Aim of the task: Below, locate the line that contains "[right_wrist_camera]". Repeat exactly from that line to the line that contains "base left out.", inclusive, leaving out the pictures.

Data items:
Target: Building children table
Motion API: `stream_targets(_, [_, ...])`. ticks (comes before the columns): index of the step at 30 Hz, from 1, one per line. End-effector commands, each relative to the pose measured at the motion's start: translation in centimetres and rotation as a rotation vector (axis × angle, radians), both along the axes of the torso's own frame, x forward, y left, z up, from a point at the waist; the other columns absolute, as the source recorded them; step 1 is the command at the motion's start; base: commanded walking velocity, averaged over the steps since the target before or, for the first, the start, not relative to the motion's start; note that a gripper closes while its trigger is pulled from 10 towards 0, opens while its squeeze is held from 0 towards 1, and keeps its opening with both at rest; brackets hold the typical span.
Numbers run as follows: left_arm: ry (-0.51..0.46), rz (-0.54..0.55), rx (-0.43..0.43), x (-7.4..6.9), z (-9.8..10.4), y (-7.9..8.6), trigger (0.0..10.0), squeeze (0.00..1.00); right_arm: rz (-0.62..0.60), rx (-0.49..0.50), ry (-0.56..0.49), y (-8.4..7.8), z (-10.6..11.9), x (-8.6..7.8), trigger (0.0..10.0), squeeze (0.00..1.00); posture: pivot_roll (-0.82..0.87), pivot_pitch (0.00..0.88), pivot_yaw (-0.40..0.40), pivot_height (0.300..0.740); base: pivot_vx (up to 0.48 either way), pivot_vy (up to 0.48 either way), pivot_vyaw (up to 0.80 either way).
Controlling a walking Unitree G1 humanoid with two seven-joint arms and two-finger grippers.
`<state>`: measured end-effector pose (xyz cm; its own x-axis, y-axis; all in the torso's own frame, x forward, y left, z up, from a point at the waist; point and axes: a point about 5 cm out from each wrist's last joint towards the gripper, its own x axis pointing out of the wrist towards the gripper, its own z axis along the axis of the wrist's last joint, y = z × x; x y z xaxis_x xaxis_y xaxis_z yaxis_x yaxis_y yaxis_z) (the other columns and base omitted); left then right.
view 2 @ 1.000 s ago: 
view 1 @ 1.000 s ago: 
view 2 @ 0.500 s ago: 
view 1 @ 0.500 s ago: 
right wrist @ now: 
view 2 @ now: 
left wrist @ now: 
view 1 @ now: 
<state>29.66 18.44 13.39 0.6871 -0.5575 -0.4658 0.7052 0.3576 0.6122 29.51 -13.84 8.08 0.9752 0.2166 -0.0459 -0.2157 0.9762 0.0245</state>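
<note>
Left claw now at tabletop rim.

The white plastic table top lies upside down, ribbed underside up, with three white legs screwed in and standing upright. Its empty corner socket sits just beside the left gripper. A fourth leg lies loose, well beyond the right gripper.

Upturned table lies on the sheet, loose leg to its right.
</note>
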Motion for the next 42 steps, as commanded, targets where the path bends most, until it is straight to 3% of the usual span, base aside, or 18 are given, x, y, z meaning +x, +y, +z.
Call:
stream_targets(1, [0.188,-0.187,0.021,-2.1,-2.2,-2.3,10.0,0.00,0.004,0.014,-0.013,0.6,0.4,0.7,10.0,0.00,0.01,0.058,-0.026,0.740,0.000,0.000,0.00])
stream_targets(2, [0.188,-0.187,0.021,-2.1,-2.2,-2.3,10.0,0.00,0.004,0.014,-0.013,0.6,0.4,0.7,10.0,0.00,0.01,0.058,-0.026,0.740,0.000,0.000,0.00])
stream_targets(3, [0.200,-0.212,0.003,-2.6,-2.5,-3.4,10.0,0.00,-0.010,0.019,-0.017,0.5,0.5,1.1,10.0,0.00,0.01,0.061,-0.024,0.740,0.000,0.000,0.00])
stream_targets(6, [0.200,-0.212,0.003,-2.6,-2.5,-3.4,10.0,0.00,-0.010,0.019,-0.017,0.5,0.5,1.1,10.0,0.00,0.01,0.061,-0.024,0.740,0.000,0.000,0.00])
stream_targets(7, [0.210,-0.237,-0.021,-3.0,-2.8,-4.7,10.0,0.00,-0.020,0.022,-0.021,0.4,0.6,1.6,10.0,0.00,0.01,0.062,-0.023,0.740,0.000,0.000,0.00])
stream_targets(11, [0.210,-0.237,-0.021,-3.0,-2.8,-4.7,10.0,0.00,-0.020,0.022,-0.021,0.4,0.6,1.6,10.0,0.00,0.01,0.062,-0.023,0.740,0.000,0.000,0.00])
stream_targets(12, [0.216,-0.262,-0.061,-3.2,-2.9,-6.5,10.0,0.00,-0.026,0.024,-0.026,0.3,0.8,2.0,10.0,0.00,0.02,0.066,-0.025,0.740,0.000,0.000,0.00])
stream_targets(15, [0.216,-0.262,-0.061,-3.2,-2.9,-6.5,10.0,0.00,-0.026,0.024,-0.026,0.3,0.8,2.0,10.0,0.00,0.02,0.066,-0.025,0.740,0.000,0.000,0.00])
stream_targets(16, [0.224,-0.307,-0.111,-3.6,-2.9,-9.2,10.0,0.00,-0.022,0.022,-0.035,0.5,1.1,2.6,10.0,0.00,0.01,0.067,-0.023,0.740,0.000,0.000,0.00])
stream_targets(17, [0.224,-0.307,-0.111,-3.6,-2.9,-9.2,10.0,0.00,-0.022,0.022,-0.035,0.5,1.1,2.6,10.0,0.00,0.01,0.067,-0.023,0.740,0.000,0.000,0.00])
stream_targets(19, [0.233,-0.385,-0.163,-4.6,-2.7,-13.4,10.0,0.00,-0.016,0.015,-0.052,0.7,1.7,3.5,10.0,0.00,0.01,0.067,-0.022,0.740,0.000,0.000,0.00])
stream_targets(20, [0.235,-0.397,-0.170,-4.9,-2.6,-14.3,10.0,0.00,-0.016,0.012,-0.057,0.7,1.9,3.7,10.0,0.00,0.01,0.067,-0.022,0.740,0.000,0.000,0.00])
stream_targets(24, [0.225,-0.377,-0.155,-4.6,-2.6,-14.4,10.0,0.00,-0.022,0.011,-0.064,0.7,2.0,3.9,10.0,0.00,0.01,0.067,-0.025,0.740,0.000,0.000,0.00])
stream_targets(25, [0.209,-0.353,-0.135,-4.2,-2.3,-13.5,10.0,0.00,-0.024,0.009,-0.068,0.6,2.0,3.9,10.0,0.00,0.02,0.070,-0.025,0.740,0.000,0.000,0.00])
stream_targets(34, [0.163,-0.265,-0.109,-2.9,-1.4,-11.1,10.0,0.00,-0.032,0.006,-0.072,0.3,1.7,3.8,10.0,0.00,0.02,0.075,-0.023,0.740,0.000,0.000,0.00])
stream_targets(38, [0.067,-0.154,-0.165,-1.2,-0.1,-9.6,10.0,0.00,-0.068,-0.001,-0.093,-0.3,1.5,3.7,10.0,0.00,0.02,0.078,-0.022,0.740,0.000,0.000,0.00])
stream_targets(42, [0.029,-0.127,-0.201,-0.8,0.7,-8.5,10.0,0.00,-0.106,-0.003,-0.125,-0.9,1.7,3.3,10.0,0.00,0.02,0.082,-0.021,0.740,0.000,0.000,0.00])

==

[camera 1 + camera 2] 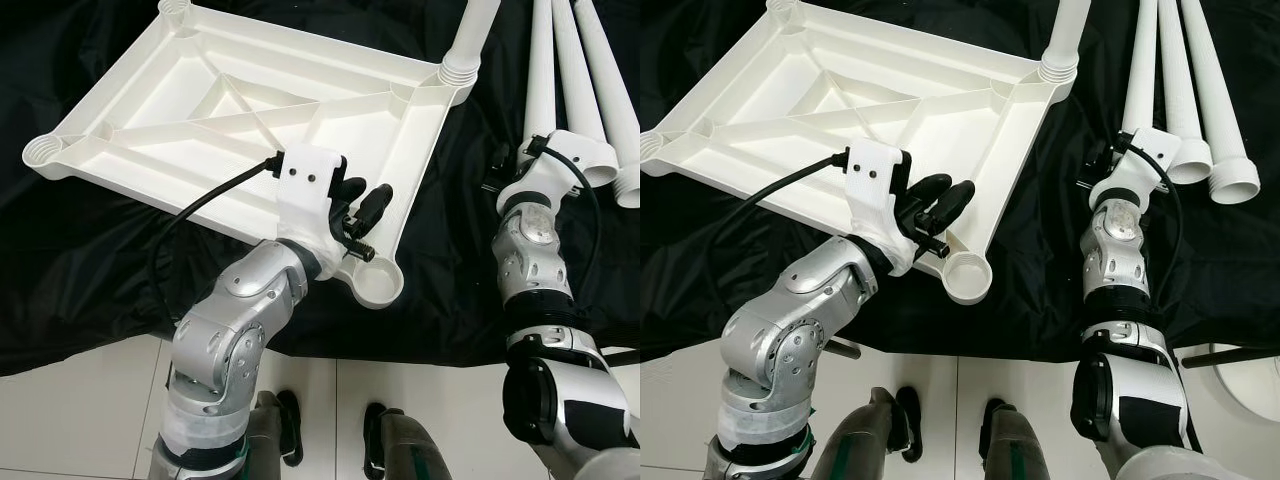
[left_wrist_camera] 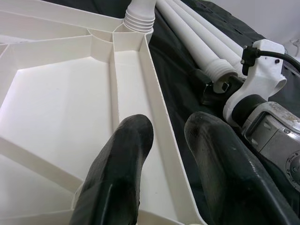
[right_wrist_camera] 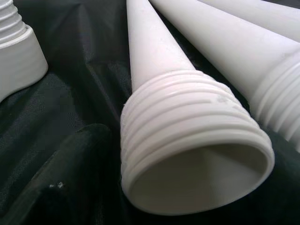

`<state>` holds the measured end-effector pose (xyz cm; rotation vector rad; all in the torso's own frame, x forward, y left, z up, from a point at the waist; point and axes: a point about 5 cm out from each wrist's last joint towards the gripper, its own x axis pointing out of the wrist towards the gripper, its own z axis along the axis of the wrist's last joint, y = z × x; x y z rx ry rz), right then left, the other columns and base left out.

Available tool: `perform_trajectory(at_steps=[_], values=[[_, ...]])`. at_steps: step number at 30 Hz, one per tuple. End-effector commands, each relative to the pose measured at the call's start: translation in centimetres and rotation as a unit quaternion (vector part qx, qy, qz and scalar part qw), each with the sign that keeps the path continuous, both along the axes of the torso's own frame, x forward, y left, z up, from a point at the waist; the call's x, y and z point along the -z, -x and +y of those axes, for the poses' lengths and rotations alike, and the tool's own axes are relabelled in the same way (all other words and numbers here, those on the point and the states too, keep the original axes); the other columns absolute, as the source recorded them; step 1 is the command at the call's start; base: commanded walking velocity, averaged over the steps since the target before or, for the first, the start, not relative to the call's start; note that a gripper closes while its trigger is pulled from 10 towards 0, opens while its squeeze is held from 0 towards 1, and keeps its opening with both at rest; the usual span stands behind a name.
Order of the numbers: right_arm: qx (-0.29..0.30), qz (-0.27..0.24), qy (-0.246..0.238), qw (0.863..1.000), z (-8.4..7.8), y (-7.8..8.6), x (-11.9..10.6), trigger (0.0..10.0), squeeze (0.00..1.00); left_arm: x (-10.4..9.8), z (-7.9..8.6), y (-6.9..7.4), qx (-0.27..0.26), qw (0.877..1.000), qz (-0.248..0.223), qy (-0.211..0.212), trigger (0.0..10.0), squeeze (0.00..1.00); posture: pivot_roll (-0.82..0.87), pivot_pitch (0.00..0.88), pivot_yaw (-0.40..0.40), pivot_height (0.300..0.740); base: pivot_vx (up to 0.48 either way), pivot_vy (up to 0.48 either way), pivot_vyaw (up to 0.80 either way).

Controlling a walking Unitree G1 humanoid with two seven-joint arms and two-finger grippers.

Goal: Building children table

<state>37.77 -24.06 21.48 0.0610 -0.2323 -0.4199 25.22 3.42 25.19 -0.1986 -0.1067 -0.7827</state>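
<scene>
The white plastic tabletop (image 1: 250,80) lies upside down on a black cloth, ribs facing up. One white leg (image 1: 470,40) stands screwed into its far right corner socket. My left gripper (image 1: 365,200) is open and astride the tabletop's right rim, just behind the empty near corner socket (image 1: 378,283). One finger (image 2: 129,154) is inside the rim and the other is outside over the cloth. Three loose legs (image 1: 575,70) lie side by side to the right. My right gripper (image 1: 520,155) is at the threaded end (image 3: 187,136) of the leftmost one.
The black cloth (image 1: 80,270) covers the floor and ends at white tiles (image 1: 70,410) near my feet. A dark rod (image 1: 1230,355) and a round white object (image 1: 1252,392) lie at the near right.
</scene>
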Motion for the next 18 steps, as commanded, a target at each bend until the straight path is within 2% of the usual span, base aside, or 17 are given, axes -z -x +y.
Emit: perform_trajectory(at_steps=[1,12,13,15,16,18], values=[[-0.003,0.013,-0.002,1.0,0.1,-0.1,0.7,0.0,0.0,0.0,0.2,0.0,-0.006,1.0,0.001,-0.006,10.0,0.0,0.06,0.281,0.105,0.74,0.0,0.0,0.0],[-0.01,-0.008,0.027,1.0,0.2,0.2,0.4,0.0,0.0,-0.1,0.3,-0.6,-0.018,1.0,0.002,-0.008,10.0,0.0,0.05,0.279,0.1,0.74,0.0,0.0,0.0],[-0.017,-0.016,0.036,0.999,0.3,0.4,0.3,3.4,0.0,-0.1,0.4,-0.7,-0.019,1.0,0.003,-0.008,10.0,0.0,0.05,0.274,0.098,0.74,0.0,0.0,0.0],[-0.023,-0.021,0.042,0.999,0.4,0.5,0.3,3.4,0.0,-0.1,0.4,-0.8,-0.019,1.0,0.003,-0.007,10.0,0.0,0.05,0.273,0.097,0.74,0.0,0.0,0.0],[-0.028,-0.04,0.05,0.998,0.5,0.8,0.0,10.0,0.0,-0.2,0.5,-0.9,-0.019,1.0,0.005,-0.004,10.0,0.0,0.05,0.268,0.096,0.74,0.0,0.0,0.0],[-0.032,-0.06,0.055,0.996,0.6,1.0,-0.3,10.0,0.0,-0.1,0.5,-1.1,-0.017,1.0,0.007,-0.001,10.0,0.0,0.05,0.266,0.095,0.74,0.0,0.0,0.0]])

Response for this exercise:
[right_wrist_camera] 

`<state>` holds the measured end-effector pose (xyz cm; rotation vector rad; all in the torso's own frame, x forward, y left, z up, from a point at the waist; point and axes: a point about 5 cm out from each wrist's last joint towards the gripper, its own x axis pointing out of the wrist towards the gripper, its own z axis along the axis of the wrist's last joint, y = z × x; x y z rx ry rz), right then left, the other columns and base left out.

Nothing more remains to be done for this exercise.